From the listing below, pull each line that includes "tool".

● ● ● ● ●

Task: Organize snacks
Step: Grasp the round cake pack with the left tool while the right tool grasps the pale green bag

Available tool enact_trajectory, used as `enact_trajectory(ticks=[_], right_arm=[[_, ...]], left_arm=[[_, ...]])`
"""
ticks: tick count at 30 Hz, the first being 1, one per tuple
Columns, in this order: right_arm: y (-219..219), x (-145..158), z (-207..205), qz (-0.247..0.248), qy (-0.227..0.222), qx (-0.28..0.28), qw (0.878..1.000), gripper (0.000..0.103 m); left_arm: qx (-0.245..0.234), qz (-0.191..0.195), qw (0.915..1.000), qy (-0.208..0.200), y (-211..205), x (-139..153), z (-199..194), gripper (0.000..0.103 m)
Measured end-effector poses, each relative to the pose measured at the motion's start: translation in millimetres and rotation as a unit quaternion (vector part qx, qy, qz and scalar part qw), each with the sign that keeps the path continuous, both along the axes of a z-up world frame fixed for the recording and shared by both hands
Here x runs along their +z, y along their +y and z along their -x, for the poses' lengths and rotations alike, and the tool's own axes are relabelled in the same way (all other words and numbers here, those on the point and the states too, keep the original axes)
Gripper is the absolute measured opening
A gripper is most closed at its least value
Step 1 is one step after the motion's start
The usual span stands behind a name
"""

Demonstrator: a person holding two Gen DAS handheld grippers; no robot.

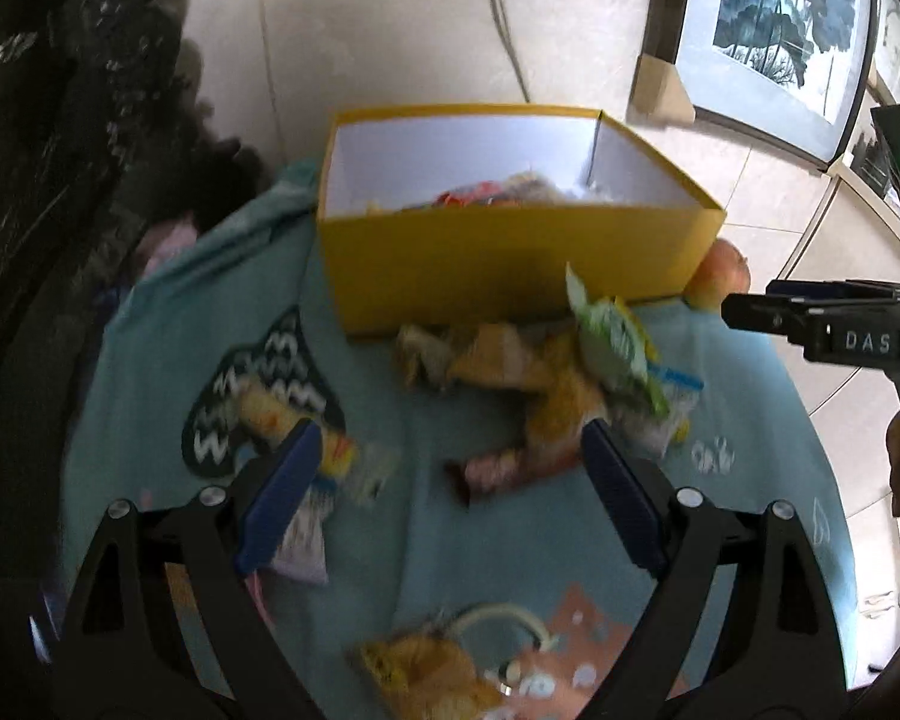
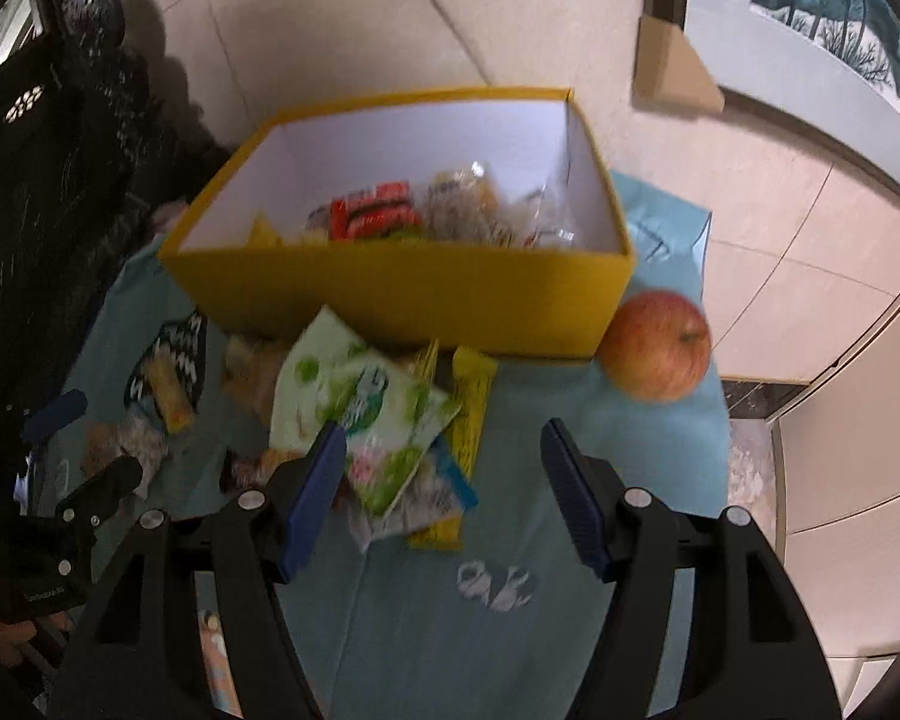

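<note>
Pale floor tiles surround a teal cloth [image 2: 570, 648] on which a yellow box [image 2: 414, 306] partly filled with snacks is set. Loose snack packets [image 1: 528, 384] are piled at its six o'clock. Left gripper [image 1: 450, 456] and right gripper [image 2: 438, 456] are held spread, empty.

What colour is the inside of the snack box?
White inside the yellow box; the right wrist view shows it best.

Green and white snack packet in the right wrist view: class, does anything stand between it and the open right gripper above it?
Nothing visible does. The green and white snack packet lies on top of the pile, uncovered, beside the right gripper, whose open jaws hold nothing.
</note>
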State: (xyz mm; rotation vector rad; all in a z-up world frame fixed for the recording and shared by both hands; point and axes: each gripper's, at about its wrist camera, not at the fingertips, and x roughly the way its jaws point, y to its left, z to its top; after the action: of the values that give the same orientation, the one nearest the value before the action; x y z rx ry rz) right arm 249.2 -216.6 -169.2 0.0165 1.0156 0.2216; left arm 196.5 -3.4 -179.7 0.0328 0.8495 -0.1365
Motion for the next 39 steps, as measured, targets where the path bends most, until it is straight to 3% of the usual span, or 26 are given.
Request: enact_trajectory(ticks=[9,22,26,31,35,37,38,39], right_arm=[[14,-14,16,-0.005,0.017,0.016,1.000,0.068],[37,-19,5,0.014,0.011,0.045,0.999,0.068],[62,-28,-14,0.063,0.000,0.087,0.994,0.075],[72,-58,-38,0.106,0.020,0.132,0.985,0.075],[68,-70,-55,0.077,0.032,0.141,0.987,0.075],[67,-80,-60,0.060,0.070,0.144,0.985,0.068],[68,-87,-59,0.068,0.086,0.152,0.982,0.051],[68,-91,-56,0.058,0.098,0.162,0.980,0.043]], left_arm=[[0.010,0.007,0.9994,0.034,17,-33,47,0.090],[0.011,-0.029,0.9954,0.091,15,-96,81,0.090],[0.021,-0.021,0.9940,0.105,21,-108,81,0.090],[0.008,-0.028,0.9945,0.101,18,-112,83,0.090],[0.006,-0.024,0.9954,0.092,20,-110,84,0.076],[0.009,-0.021,0.9959,0.088,23,-107,83,0.063],[0.011,-0.015,0.9959,0.089,27,-106,82,0.060],[0.012,-0.011,0.9957,0.091,28,-106,81,0.058]])
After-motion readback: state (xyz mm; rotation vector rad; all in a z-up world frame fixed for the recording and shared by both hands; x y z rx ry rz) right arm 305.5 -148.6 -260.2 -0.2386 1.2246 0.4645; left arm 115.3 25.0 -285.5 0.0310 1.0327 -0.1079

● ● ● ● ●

TASK ANSWER »
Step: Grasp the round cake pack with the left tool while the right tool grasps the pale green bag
Available tool enact_trajectory, used as `enact_trajectory(ticks=[_], right_arm=[[_, ...]], left_arm=[[_, ...]])`
Here x runs along their +z, y along their +y and z along their -x, for the poses' lengths and rotations alike, and the tool's own axes are relabelled in the same way (all other words and numbers here, those on the point and the states too, keep the original axes)

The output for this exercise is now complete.